How to choose a database
I asked developers on twitter to share how they chose a database for their production system. Read their advice, along with other interesting news for SaaS developers.
It is rare to encounter a SaaS developer who never had to pick a database. So rare, that when I asked developers on Twitter “What was the last database that you picked, and how did you make this choice” only three developers mentioned that they never did. One of them because he is famous for rewriting MySQL for Facebook scale.
What do all the other developers do? They use Postgres, mostly.
I got 60+ responses, out of which, 22 picked Postgres. The runner up is DynamoDB with 6 responses. Then there is an extremely long tail of 27 databases with 1-2 responses for each.
Why Postgres? SaaS Developer Community member, Lalit Pagaria, summed it up nicely:
In short, if you want to do mostly normal DB things and do them reasonably well - it is hard to go wrong with Postgres.
Why DynamoDB? Because it is Serverless, highly available, and plays well with AWS ecosystem:
What are the main criteria for choosing a database? This time there wasn’t a “long tail” but rather just 3 main criteria that everyone used to choose their database:
Operational reasons: This category includes easy maintenance, reliability, good tooling and good documentation. I also included familiarity in this category, with the assumption that developers pick a familiar DB because it is easier to operate.
Specific capabilities: This category covers a wide range of less common requirements that very few databases include, and therefore drive the decision to pick a specific database - multi-region active-active, continuous queries, time-series, analytics, CQRS, FaaS support.
Performance: Speed, and to lesser extent, scale were mentioned almost as often as operations and special features. No one wants a slow DB, and databases often compete by publishing benchmarks.
It is worth mentioning one criteria that didn’t have much influence on the decision:
Cost. Two tweets mentioned that they picked BigQuery because it is cheap. Several more mentioned that they use DynamoDB or Firebase “even though it is expensive at scale”. Overall, I got the impression that cost is a minor factor when picking a DB. Perhaps because self-hosted Postgres is perceived as “free”.
Thats it. Picking a DB is easy.
The usual bi-weekly news for SaaS Developers
Picking a DB is easy, designing a schema is (much) harder. There are few schema that every SaaS developer needs to design, usually more than once - user identity model, tenant model, customer/account/organization model, configuration model and of course - a billing model.
Hacker News had a great discussion on designing a schema for usage based billing. Lots of thoughts from people who did this before and from those who did not.
The top advice is:
Design for the ability to audit. Especially the inevitable customer questions about changes to their monthly bill.

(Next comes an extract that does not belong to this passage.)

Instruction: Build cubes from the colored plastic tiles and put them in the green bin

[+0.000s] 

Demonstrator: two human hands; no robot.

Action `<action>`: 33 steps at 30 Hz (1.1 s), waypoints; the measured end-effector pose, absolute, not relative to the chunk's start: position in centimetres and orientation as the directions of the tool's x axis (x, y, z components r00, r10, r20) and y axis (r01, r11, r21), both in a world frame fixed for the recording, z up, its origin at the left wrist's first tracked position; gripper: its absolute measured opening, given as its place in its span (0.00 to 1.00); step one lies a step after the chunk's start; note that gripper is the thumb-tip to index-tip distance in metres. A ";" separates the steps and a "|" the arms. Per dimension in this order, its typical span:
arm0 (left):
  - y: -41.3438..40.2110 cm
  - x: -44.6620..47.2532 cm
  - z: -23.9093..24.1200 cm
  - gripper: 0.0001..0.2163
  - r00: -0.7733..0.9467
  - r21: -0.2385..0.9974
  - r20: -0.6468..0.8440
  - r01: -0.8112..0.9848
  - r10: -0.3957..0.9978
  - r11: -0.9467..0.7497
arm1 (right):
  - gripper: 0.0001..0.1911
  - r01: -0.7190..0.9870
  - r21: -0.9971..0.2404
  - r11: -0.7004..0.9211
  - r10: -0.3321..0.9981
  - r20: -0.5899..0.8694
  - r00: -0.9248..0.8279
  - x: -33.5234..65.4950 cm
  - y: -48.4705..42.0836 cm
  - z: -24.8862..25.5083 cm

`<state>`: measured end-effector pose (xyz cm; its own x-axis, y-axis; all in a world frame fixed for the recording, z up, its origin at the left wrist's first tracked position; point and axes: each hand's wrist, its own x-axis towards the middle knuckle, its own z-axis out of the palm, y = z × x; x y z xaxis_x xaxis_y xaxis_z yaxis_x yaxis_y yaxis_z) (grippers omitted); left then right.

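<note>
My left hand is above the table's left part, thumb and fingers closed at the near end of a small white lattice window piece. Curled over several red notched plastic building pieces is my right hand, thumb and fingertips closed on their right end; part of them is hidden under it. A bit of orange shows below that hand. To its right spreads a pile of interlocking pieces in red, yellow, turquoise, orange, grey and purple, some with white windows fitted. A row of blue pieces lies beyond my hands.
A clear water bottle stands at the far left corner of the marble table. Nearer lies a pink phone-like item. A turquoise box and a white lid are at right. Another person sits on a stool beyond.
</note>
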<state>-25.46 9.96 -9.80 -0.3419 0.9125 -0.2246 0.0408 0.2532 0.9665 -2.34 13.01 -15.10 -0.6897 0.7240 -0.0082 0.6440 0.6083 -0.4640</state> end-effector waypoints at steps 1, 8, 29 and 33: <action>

This means collecting raw usage metrics (throughput, storage size) and events (cluster created, job paused). And also any events on changes to the billing itself (rate updates, custom rates). Retain the raw data while creating aggregated versions of it for billing.
The reverse, mutable tables as source and change capture (like Debezium) for maintaining a log of change events is also doable, at least in some cases.
Billing may start simple, but it gets more complex with pre-paid credits, different types of discounts, etc. You probably don’t want to build everything yourself. Look for an OSS solution or a service.
Should a SaaS Startup have a bug bounty program? Our community is split on the topic, and some prefer professional pen-testers.
Security expert Alec Muffett explained the topic in detail. In his blog he shares some of the common pitfalls of bug bounty programs and gives advice to startups on how to approach this aspect of security.
Over at the SaaS Developer Slack, our friend Felix GV shared a link to a blog on a cutting edge idea: Database Oriented Operating System.
We're proposing a database-oriented operating system (DBOS): a new operating system that natively supports large-scale distributed applications in the cloud.
We believe the next generation of operating systems should be database-oriented because databases are built to solve the hard problems of modern computing. Databases today can manage petabytes of data, are distributed and increasingly cloud-native, and can secure and govern data with fine-grained access control and provenance tracking.
Our prototypes have convinced us that DBOS is practical, so we are now planning the next phase of the project: implementing a complete database-oriented development stack for distributed applications.
Our community members compared DBOS to other ideas that were steps in that direction, and wondered where this is all leading.